— Assignment —
Retype the data below verbatim; pictures do not belong in the copy.

— Data block —
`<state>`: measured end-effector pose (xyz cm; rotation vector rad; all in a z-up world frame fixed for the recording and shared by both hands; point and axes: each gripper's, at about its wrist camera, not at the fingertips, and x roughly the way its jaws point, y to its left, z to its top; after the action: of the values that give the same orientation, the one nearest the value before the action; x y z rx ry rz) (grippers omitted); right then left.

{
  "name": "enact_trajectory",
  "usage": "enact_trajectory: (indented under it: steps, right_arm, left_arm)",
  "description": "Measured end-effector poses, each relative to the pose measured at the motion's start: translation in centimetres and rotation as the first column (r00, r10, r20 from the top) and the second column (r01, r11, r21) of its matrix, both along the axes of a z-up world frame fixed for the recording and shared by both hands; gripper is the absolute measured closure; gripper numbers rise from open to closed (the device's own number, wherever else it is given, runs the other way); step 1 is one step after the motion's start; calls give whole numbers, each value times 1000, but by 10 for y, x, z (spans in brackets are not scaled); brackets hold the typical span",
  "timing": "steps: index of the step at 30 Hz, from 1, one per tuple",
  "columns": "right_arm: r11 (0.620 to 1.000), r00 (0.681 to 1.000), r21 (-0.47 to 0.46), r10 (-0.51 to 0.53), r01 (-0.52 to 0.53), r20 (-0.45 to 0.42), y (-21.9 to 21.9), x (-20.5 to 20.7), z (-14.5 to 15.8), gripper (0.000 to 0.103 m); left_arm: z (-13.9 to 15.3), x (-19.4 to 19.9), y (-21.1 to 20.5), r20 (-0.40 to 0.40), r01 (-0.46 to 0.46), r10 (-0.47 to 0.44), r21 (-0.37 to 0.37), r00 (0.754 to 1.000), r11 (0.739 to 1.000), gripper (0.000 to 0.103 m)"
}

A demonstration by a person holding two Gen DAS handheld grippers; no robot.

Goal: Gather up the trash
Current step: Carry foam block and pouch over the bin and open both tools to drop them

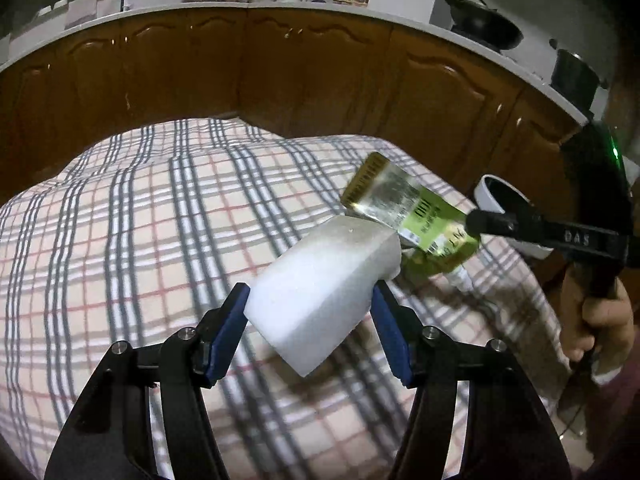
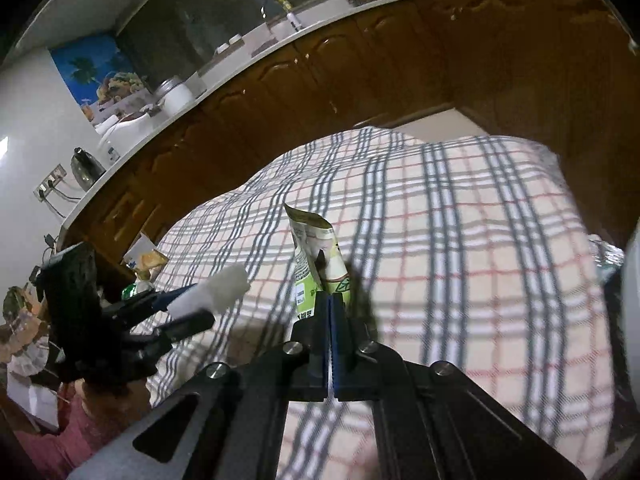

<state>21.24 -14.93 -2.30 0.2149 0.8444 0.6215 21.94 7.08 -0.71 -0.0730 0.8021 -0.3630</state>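
Observation:
My left gripper [image 1: 310, 294] is shut on a white foam block [image 1: 328, 288] and holds it above the plaid tablecloth [image 1: 160, 220]. The block also shows in the right wrist view [image 2: 218, 288] at the left, in the left gripper [image 2: 188, 312]. My right gripper [image 2: 330, 300] is shut on a green and gold snack wrapper [image 2: 316, 252], which sticks up from its closed fingers. In the left wrist view the wrapper [image 1: 404, 208] hangs just past the block, pinched by the right gripper [image 1: 474, 224] coming in from the right.
A white round bin [image 1: 504, 200] stands by the table's right edge, behind the right gripper. Brown kitchen cabinets [image 1: 280, 72] run behind the table under a white counter with pans [image 1: 484, 20]. A white tube [image 1: 460, 278] lies on the cloth under the wrapper.

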Motion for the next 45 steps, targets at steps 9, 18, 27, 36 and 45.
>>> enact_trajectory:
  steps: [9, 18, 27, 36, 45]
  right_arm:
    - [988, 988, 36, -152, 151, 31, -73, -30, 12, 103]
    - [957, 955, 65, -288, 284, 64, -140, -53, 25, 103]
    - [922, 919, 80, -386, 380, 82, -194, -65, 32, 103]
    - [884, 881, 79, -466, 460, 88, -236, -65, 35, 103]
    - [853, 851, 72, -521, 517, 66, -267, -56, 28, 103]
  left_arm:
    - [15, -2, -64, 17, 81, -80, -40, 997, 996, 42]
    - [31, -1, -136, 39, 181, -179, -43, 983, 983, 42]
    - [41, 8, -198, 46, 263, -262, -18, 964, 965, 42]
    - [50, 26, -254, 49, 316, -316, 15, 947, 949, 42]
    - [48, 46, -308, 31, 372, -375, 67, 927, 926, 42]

— Exercise result —
`<state>`: measured end-effector pose (xyz cm; rotation vector rad; all in a z-up world frame fixed for the recording and shared by both hands; point and axes: each gripper's, at about its wrist camera, not at the fingertips, and x roughly the way its jaws point, y to its left, z to its top; after the action: of the values that give the same orientation, the one nearest the value before the action; x y z rx ry rz) (grippers omitted); right then left.

{
  "name": "enact_trajectory",
  "usage": "enact_trajectory: (indented under it: steps, right_arm, left_arm)",
  "description": "Measured end-effector poses, each relative to the pose measured at the motion's start: translation in centimetres and rotation as the first column (r00, r10, r20 from the top) and the second column (r01, r11, r21) of its matrix, both along the axes of a z-up world frame fixed for the recording and shared by both hands; gripper is the absolute measured closure; gripper numbers rise from open to closed (the device's own number, wherever else it is given, runs the other way); step 1 is one step after the motion's start; calls give whole numbers, each value times 1000, but by 10 for y, x, z (spans in brackets are not scaled); brackets hold the typical span",
  "timing": "steps: index of the step at 30 Hz, from 1, one per tuple",
  "columns": "right_arm: r11 (0.620 to 1.000), r00 (0.681 to 1.000), r21 (-0.47 to 0.46), r10 (-0.51 to 0.53), r01 (-0.52 to 0.53), r20 (-0.45 to 0.42), y (-21.9 to 21.9), x (-20.5 to 20.7), z (-14.5 to 15.8), gripper (0.000 to 0.103 m); left_arm: z (-13.9 to 15.3), x (-19.4 to 19.9), y (-21.1 to 20.5), r20 (-0.40 to 0.40), r01 (-0.46 to 0.46), r10 (-0.47 to 0.44), r21 (-0.37 to 0.37), r00 (0.754 to 1.000), r11 (0.739 to 1.000), gripper (0.000 to 0.103 m)"
}

A demonstration by a person holding two Gen DAS handheld grippers; no robot.

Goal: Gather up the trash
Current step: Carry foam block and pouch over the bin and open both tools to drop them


<state>21.24 -14.93 -2.30 0.2149 0.8444 0.6215 21.94 7.08 -0.71 -0.0730 0.8021 -0.3630</state>
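Observation:
My left gripper [image 1: 310, 294] is shut on a white foam block [image 1: 328, 288] and holds it above the plaid tablecloth [image 1: 160, 220]. The block also shows in the right wrist view [image 2: 218, 288] at the left, in the left gripper [image 2: 188, 312]. My right gripper [image 2: 330, 300] is shut on a green and gold snack wrapper [image 2: 316, 252], which sticks up from its closed fingers. In the left wrist view the wrapper [image 1: 404, 208] hangs just past the block, pinched by the right gripper [image 1: 474, 224] coming in from the right.
A white round bin [image 1: 504, 200] stands by the table's right edge, behind the right gripper. Brown kitchen cabinets [image 1: 280, 72] run behind the table under a white counter with pans [image 1: 484, 20]. A white tube [image 1: 460, 278] lies on the cloth under the wrapper.
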
Motion for the next 45 steps, targets at steps 9, 18, 27, 36 and 45.
>>> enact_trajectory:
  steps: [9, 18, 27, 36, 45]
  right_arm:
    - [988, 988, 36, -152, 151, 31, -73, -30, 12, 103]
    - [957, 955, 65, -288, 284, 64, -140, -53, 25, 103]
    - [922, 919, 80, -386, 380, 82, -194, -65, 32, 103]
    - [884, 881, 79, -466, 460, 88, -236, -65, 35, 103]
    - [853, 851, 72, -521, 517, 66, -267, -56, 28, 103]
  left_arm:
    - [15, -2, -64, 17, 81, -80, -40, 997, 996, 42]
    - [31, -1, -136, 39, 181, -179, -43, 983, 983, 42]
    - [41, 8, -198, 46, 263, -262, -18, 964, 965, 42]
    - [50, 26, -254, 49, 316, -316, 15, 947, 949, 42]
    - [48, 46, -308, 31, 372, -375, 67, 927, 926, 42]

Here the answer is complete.